Amerika

Furthest Right

What “Big Idea” Do Conservatives Have?

The twentieth century revealed the rule of Big Ideas, in the sense that someone would write a book about how our lack of fingernail-cutting led to a disregard for the pain of others, with all greed, domination, and other evils coming from that.

As time went on, however, we realized that our society had gone into self-referential circularity — thinking the same things, over and over, in different forms, because they were all that we knew — in its pursuit of the One Big Idea.

Leftism, for example, has one very tangible, simple, and universal Big Idea: equality. As soon as you adopt that as a goal, everything else becomes justified in terms of how it achieves that goal.

  • Save the planet from pollution? Does not increase equality; reject.
  • Allow every person a private dumpster to toss old products into? Increases equality; have government subsidize it.

I suggest a new Big Idea for conservatism: we reject Big Ideas as a notion entirely on the basis that they are not real.

Reality shows us a system so complex that all we can do is list some things that we have learned, basically what works and what does not and to what degree each performs, and keep that laundry list with us.

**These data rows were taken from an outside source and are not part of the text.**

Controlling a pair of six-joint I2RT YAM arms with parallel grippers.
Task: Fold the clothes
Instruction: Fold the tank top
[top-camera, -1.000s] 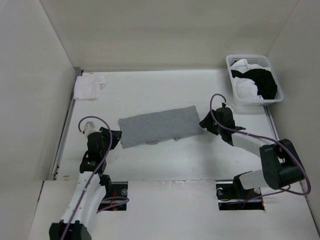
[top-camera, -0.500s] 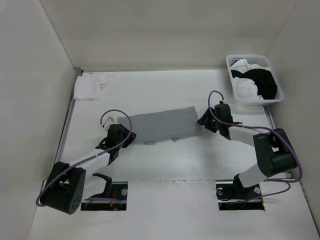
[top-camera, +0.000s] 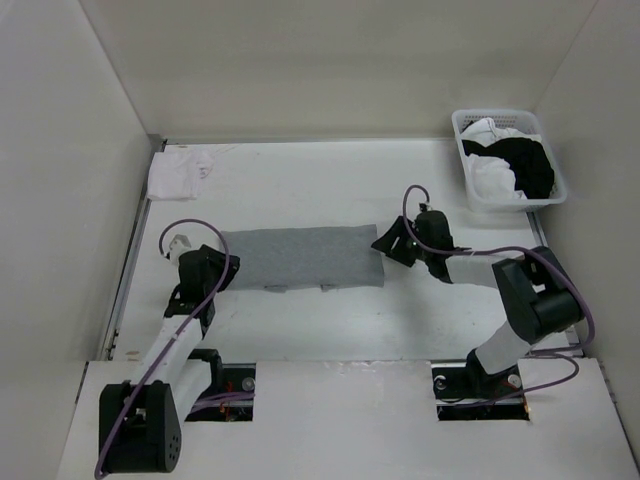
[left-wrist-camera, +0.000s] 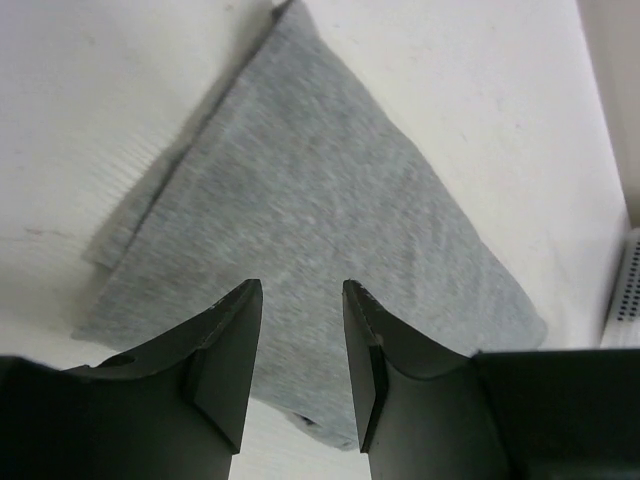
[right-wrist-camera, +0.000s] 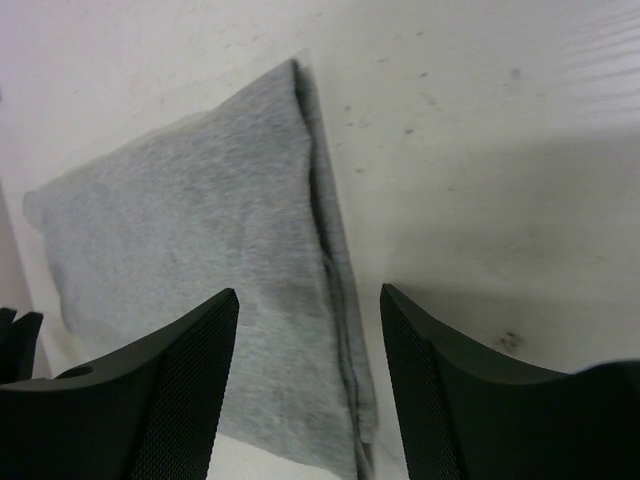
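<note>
L gripper: jaws spread, nothing pinched, tips over L end of gray T-shirt. Shirt lies flat mid-table as a folded strip betw the 2 grippers. R gripper: jaws spread astride shirt's R edge, gripping nothing. Far R, back: 1 white basket holding black garment + white garments.

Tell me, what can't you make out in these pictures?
Left wrist view: the left claw hides the shirt's near edge.
Right wrist view: the right claw and the picture's bottom edge cut off the shirt's near corner.
Top view: the clothes heaped in the basket are too small to identify.
</note>
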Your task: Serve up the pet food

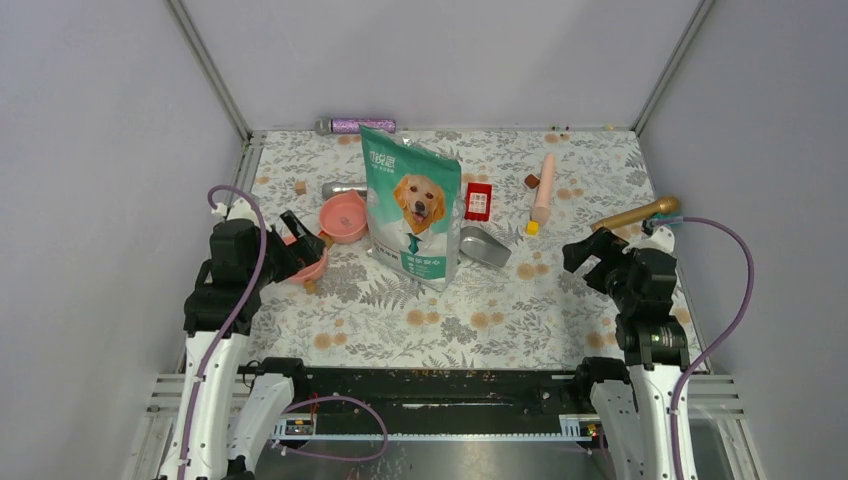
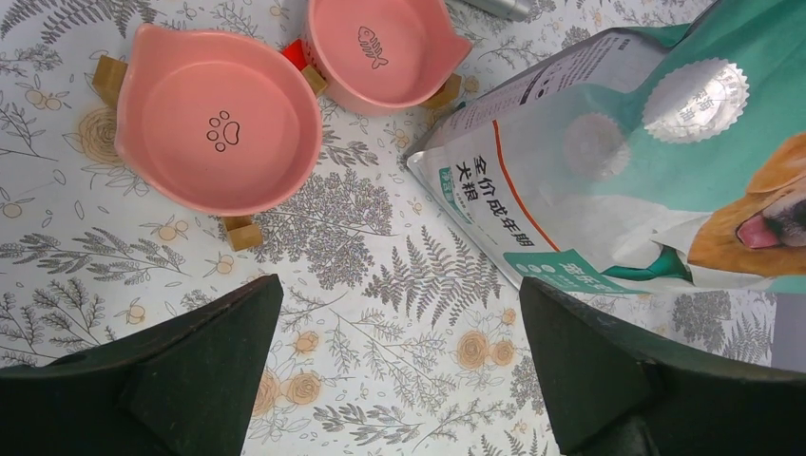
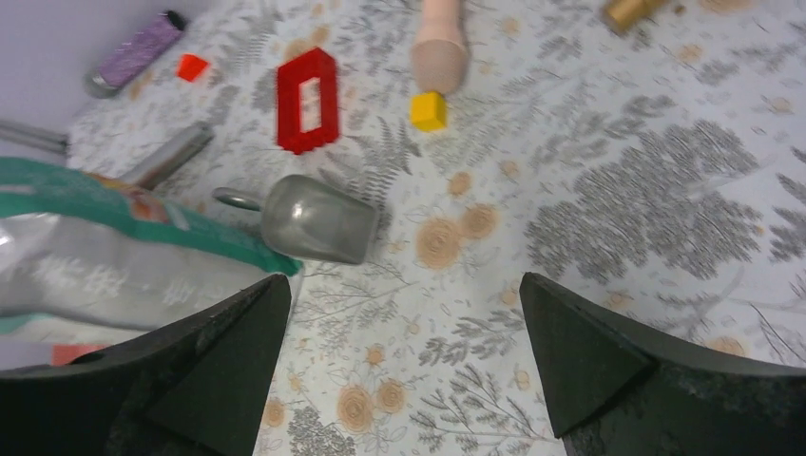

If conservatism has a Big Idea, it is the notion that Big Ideas are figments of the human mind, social constructs if you will, and not connected at all to reality because reality references only itself.

In other words, our civilization has been on a narcissism trip for the past three centuries because we have become navel-gazers who search endlessly for giant concepts, only to find that with each big concept, we are cutting out more of what is true than we are asserting.

A fundamental shift of this nature in our thinking will give us a framework for rejecting the unreal, and a mandate instead to accumulate knowledge in the style of conservatism: localized, particular, time-honored, qualitative, and aiming for some transcendent good that they achieve instead of avoiding utilitarian bads.

This rejects the basis of the modern world, which is that instead of having a hierarchy so our best people are there to figure out knotty problems, we have simple rules and robotic idiots to implement them.